» **About this task**
Your output should be every line below, copied exactly.

+++ Records to use +++

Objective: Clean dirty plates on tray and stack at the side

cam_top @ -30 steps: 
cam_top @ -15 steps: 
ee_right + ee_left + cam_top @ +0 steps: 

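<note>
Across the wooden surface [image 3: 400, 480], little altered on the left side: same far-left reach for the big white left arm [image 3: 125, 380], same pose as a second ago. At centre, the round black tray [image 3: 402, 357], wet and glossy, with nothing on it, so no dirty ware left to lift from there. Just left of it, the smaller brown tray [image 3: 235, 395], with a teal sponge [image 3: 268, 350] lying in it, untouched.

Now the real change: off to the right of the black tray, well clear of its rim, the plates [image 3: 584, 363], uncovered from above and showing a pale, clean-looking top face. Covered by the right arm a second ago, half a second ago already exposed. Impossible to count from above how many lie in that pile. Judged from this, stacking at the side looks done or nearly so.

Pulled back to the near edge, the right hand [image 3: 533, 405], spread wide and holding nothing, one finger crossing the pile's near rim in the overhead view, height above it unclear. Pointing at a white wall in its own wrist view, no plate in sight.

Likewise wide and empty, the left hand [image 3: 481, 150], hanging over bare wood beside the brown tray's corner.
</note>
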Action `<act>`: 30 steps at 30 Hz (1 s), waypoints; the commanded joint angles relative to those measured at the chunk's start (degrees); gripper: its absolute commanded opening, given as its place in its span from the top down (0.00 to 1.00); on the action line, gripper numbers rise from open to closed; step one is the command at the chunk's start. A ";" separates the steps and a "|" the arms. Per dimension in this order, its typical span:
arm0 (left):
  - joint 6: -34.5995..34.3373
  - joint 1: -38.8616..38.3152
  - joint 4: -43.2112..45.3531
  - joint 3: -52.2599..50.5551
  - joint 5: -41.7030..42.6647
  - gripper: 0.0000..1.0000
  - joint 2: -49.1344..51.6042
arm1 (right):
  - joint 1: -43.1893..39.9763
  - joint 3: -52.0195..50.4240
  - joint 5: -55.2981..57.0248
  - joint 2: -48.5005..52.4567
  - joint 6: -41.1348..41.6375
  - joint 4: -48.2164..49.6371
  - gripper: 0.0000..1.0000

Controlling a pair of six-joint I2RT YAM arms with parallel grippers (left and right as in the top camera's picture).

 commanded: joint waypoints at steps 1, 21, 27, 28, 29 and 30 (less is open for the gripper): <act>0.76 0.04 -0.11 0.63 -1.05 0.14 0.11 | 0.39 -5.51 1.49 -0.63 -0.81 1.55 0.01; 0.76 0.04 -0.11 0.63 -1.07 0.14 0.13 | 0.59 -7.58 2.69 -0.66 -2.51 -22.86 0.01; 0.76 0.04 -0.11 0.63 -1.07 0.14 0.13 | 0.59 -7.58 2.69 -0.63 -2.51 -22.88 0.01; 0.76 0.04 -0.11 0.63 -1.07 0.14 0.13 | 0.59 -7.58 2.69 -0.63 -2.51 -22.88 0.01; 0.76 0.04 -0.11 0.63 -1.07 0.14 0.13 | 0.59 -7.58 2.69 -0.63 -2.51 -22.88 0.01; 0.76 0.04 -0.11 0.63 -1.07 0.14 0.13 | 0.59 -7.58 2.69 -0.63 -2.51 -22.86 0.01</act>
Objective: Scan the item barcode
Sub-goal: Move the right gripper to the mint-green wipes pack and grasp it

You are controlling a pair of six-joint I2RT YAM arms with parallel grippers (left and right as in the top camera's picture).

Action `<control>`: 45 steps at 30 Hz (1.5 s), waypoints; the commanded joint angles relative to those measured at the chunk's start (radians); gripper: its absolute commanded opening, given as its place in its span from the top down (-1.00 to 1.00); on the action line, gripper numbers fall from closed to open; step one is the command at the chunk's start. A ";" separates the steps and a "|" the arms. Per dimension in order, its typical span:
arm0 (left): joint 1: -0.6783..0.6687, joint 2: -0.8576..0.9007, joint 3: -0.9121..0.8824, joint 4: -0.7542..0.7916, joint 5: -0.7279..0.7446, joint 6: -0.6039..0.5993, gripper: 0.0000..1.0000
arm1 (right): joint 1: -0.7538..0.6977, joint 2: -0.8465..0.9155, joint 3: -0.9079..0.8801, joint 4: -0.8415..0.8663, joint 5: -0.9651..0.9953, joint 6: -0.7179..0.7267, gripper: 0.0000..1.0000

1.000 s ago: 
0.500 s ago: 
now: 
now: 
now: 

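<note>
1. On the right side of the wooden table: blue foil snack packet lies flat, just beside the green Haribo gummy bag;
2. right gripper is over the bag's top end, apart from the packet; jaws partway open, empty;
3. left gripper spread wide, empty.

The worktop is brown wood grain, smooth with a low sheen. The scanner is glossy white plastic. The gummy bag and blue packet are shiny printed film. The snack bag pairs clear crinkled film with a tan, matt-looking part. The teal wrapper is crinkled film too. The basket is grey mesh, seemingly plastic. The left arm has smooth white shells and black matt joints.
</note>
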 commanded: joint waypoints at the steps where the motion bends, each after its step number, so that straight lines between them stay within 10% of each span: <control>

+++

» **Task output**
Objective: Clean dirty plates on tray and stack at the side

cam_top @ -30 steps: 
cam_top @ -15 steps: 
ee_right + ee_left + cam_top @ +0 steps: 

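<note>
Across the wooden surface [image 3: 400, 480], little altered on the left side: same far-left reach for the big white left arm [image 3: 125, 380], same pose as a second ago. At centre, the round black tray [image 3: 402, 357], wet and glossy, with nothing on it, so no dirty ware left to lift from there. Just left of it, the smaller brown tray [image 3: 235, 395], with a teal sponge [image 3: 268, 350] lying in it, untouched.

Now the real change: off to the right of the black tray, well clear of its rim, the plates [image 3: 584, 363], uncovered from above and showing a pale, clean-looking top face. Covered by the right arm a second ago, half a second ago already exposed. Impossible to count from above how many lie in that pile. Judged from this, stacking at the side looks done or nearly so.

Pulled back to the near edge, the right hand [image 3: 533, 405], spread wide and holding nothing, one finger crossing the pile's near rim in the overhead view, height above it unclear. Pointing at a white wall in its own wrist view, no plate in sight.

Likewise wide and empty, the left hand [image 3: 481, 150], hanging over bare wood beside the brown tray's corner.
</note>
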Action `<act>`: 30 steps at 30 Hz (1 s), waypoints; the commanded joint angles relative to those measured at the chunk's start (degrees); gripper: its absolute commanded opening, given as its place in its span from the top down (0.00 to 1.00); on the action line, gripper numbers rise from open to closed; step one is the command at the chunk's start. A ";" separates the steps and a "|" the arms. Per dimension in this order, its typical span:
arm0 (left):
  - joint 6: -34.5995..34.3373
  - joint 1: -38.8616..38.3152
  - joint 4: -43.2112..45.3531
  - joint 3: -52.2599..50.5551
  - joint 5: -41.7030..42.6647
  - gripper: 0.0000..1.0000
  - joint 2: -49.1344..51.6042
arm1 (right):
  - joint 1: -43.1893..39.9763
  - joint 3: -52.0195..50.4240
  - joint 5: -55.2981..57.0248
  - joint 2: -48.5005..52.4567
  - joint 6: -41.1348..41.6375
  - joint 4: -48.2164..49.6371
  - gripper: 0.0000..1.0000

Controlling a pair of six-joint I2RT YAM arms with parallel grippers (left and right as in the top camera's picture).

 commanded: joint waypoints at steps 1, 21, 27, 28, 29 and 30 (less is open for the gripper): <act>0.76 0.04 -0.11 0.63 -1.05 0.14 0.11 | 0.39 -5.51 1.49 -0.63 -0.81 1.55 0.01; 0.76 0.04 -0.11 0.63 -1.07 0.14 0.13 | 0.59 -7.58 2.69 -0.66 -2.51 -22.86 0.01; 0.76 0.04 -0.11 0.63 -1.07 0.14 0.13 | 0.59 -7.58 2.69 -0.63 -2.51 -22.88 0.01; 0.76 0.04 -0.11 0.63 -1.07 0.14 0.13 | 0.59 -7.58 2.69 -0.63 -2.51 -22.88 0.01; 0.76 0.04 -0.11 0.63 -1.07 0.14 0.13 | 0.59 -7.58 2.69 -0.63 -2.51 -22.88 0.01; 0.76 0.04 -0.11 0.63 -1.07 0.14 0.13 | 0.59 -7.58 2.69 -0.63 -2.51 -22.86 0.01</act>
Objective: Scan the item barcode
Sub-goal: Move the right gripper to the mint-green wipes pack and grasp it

You are controlling a pair of six-joint I2RT YAM arms with parallel grippers (left and right as in the top camera's picture).

Action `<control>`: 45 steps at 30 Hz (1.5 s), waypoints; the commanded joint angles relative to those measured at the chunk's start (radians); gripper: its absolute commanded opening, given as its place in its span from the top down (-1.00 to 1.00); on the action line, gripper numbers fall from closed to open; step one is the command at the chunk's start. A ";" separates the steps and a "|" the arms. Per dimension in order, its typical span:
arm0 (left): joint 1: -0.6783..0.6687, joint 2: -0.8576..0.9007, joint 3: -0.9121..0.8824, joint 4: -0.7542..0.7916, joint 5: -0.7279..0.7446, joint 6: -0.6039..0.5993, gripper: 0.0000..1.0000
arm1 (right): joint 1: -0.7538..0.6977, joint 2: -0.8465..0.9155, joint 3: -0.9079..0.8801, joint 4: -0.8415..0.8663, joint 5: -0.9651..0.9953, joint 6: -0.7179..0.7267, gripper: 0.0000..1.0000

1.000 s ago: 
0.500 s ago: 
now: 
now: 
now: 

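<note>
1. On the right side of the wooden table: blue foil snack packet lies flat, just beside the green Haribo gummy bag;
2. right gripper is over the bag's top end, apart from the packet; jaws partway open, empty;
3. left gripper spread wide, empty.

The worktop is brown wood grain, smooth with a low sheen. The scanner is glossy white plastic. The gummy bag and blue packet are shiny printed film. The snack bag pairs clear crinkled film with a tan, matt-looking part. The teal wrapper is crinkled film too. The basket is grey mesh, seemingly plastic. The left arm has smooth white shells and black matt joints.
</note>
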 commanded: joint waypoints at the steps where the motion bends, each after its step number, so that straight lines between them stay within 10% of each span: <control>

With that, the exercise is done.